My Reading Challenge for 2016

My Reading Journal is full of titles I want to read this year.  My goal is 75 books of all genres including children’s literature.  That goal was set at the New Year on Goodreads, but I am excited about a newer reading challenge that appeared on Facebook in two places.  I have been joining other reading and writing blogs for two months and I discovered a fun one called Modern Mrs. Darcy.  Of course, the title grabbed me immediately because my daughter and I are huge Jane Austen fans.

Want to hear about this fun Reading Challenge for 2016?  You only need to read 12 books per year!

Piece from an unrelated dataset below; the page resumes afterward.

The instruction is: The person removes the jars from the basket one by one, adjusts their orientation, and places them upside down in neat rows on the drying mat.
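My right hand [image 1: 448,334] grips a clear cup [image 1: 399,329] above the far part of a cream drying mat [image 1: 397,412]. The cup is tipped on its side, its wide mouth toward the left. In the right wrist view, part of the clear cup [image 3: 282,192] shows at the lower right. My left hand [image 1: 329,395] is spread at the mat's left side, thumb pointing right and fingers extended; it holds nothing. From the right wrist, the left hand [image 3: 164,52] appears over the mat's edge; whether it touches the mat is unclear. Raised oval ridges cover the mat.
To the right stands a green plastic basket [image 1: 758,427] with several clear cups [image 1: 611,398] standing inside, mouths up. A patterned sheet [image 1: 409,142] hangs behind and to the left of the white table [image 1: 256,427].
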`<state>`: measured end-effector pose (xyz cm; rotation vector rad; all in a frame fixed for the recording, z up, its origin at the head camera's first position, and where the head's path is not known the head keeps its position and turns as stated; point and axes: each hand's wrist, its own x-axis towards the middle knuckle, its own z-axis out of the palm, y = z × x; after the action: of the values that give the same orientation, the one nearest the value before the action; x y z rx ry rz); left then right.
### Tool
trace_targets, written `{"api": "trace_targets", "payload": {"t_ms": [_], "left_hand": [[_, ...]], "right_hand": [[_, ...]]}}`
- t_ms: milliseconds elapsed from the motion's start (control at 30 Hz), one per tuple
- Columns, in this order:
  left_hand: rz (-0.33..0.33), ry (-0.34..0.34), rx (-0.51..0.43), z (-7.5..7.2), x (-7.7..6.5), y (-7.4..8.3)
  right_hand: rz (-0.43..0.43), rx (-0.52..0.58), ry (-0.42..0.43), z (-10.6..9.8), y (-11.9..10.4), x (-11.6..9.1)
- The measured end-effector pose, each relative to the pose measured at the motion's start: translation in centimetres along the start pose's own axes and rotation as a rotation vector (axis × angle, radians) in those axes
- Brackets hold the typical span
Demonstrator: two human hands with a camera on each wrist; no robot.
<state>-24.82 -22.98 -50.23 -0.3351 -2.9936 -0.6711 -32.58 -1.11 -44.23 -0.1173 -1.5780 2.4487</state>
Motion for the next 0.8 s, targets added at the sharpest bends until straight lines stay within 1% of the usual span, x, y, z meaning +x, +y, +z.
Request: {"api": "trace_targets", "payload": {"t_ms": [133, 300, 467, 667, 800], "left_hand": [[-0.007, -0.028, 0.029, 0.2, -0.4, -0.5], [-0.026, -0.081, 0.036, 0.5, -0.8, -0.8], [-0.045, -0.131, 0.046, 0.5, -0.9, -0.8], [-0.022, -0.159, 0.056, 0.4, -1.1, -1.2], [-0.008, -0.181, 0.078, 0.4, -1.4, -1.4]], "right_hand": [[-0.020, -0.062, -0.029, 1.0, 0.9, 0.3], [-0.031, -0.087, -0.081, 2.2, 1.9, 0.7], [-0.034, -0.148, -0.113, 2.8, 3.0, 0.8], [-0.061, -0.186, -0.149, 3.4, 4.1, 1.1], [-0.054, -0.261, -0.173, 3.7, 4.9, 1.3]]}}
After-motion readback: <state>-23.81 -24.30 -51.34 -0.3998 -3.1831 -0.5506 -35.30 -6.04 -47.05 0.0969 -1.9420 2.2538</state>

I plan to expand on the titles I read but I want to share the 12 categories which are intriguing.  For a mystery lover, I find I will have to do some sleuthing in the library and pick my own brain to come up with the titles which match the categories.  Here are the celebratory ideas some creative readers have shared with us (BTW, the order is arbitrary).

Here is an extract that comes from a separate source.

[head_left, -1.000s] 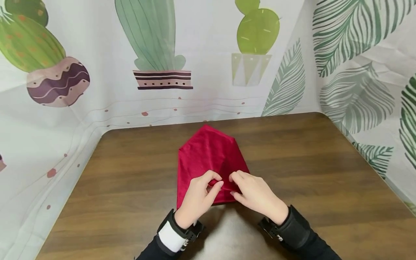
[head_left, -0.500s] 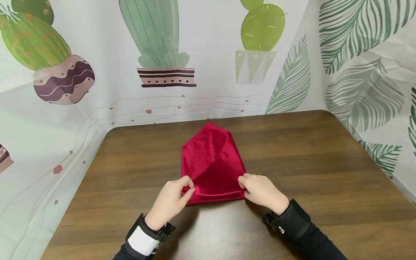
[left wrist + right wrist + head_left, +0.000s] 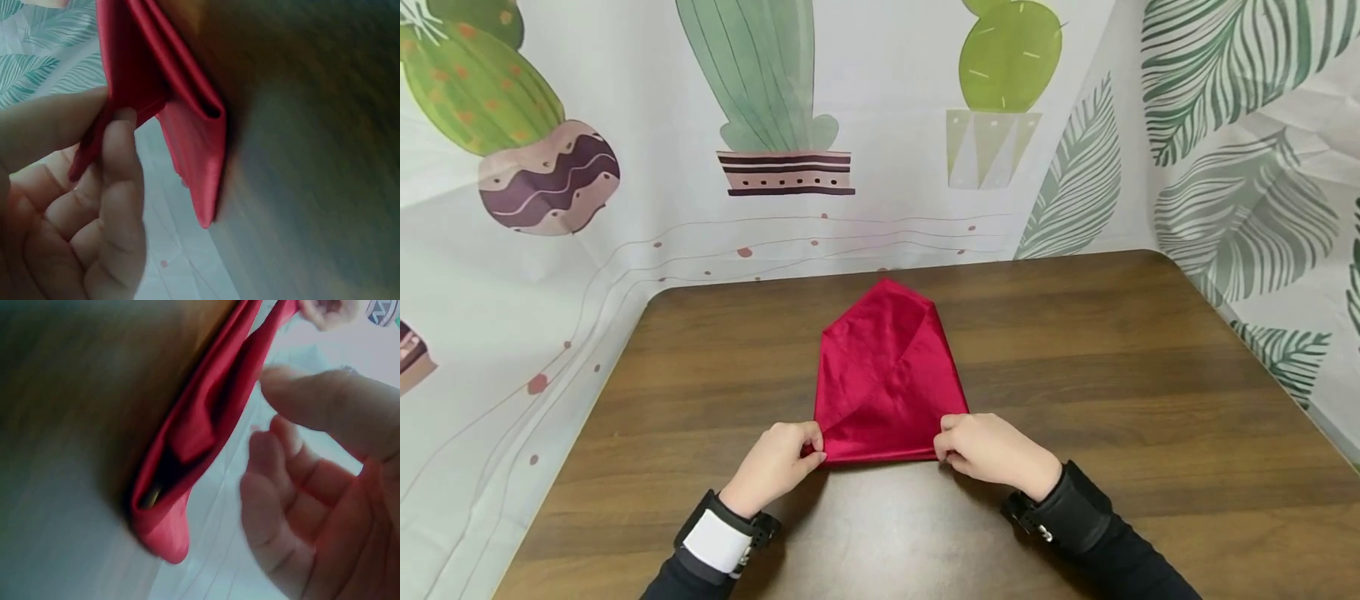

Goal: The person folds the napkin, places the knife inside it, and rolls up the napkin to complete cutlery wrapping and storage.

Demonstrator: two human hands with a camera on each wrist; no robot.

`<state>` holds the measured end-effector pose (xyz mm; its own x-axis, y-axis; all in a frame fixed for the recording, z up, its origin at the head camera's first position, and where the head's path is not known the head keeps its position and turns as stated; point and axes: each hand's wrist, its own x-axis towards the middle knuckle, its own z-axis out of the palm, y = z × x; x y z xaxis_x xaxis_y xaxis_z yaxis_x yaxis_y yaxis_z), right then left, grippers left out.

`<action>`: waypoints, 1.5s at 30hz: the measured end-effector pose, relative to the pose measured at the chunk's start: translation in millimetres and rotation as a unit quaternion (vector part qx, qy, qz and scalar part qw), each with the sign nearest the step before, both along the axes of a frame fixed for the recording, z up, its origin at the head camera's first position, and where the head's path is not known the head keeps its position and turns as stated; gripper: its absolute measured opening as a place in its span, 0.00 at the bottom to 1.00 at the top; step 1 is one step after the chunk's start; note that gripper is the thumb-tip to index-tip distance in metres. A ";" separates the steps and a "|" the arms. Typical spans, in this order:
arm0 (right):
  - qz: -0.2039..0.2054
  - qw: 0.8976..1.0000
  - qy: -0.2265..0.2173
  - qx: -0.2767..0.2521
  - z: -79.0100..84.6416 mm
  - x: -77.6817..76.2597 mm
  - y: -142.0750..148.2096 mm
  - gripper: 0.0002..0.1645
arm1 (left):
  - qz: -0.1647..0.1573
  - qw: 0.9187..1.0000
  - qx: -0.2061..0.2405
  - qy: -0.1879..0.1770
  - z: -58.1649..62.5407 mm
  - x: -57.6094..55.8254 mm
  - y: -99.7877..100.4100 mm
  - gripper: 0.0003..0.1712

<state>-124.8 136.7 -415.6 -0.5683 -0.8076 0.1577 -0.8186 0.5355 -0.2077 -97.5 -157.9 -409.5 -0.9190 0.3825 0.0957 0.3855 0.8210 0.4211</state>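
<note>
A shiny red cloth (image 3: 891, 383), folded into layers with a pointed far end, lies on the wooden table. At its near left corner my left hand (image 3: 775, 462) pinches a layer between thumb and fingers; the left wrist view shows the red edge (image 3: 90, 147) caught there, raised from the lower folds. By the near right corner is my right hand (image 3: 992, 450). In the right wrist view, its thumb and bent fingers (image 3: 269, 506) are apart with no cloth between them, beside the loose, gaping folds (image 3: 194, 431). The thumb tip is close to the cloth's edge; contact is unclear.
The brown wooden table (image 3: 1120, 358) surrounds the cloth. Behind it hangs a white backdrop (image 3: 895, 108) printed with cacti and leaves. Both wrists wear black straps, the left one with a white patch (image 3: 718, 540).
My hands have spread from the cloth's middle to its near corners, the left moving farther left. The upper layer has been drawn out and lies smoother. Lately my right hand has let go.
</note>
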 end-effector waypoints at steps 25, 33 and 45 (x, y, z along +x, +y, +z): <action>0.056 0.938 0.296 0.173 -10.4 9.2 -19.5 0.09 | -0.029 0.997 -0.068 -0.006 -4.8 -9.0 -6.6 0.12; 0.020 0.945 0.286 0.158 -12.9 11.1 -18.2 0.10 | -0.033 0.998 -0.046 -0.013 -6.6 -7.7 -6.2 0.14; -0.007 0.956 0.260 0.133 -15.8 2.4 -22.3 0.13 | -0.052 0.995 -0.084 0.012 -11.6 -12.0 -5.7 0.13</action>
<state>-122.4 114.4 -431.5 -0.4803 -0.8510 0.2125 -0.7665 0.5250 0.3699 -109.4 -163.5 -421.1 -0.8715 0.4884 0.0444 0.4810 0.8336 0.2717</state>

  1. What is a title of a book that you should have read in school.  (this category is my hardest to choose.)
  2. Choose a book you can read in one day!
  3. Read a book recommended by a librarian or bookseller.  ( I am compiling the ones I read in 2015 to match these categories, too, just for fun.)
  4. Choose a book recommended by a spouse, a sibling, your child or your BFF.
  5. Re-read a book you have read already at least once.  (What fun to re-discover a fav.)
  6. Read a book you have abandoned.  (You may want to write notes in your journal telling why you abandoned the book and what you think now.)
  7. Find a book to read that was written before you were born.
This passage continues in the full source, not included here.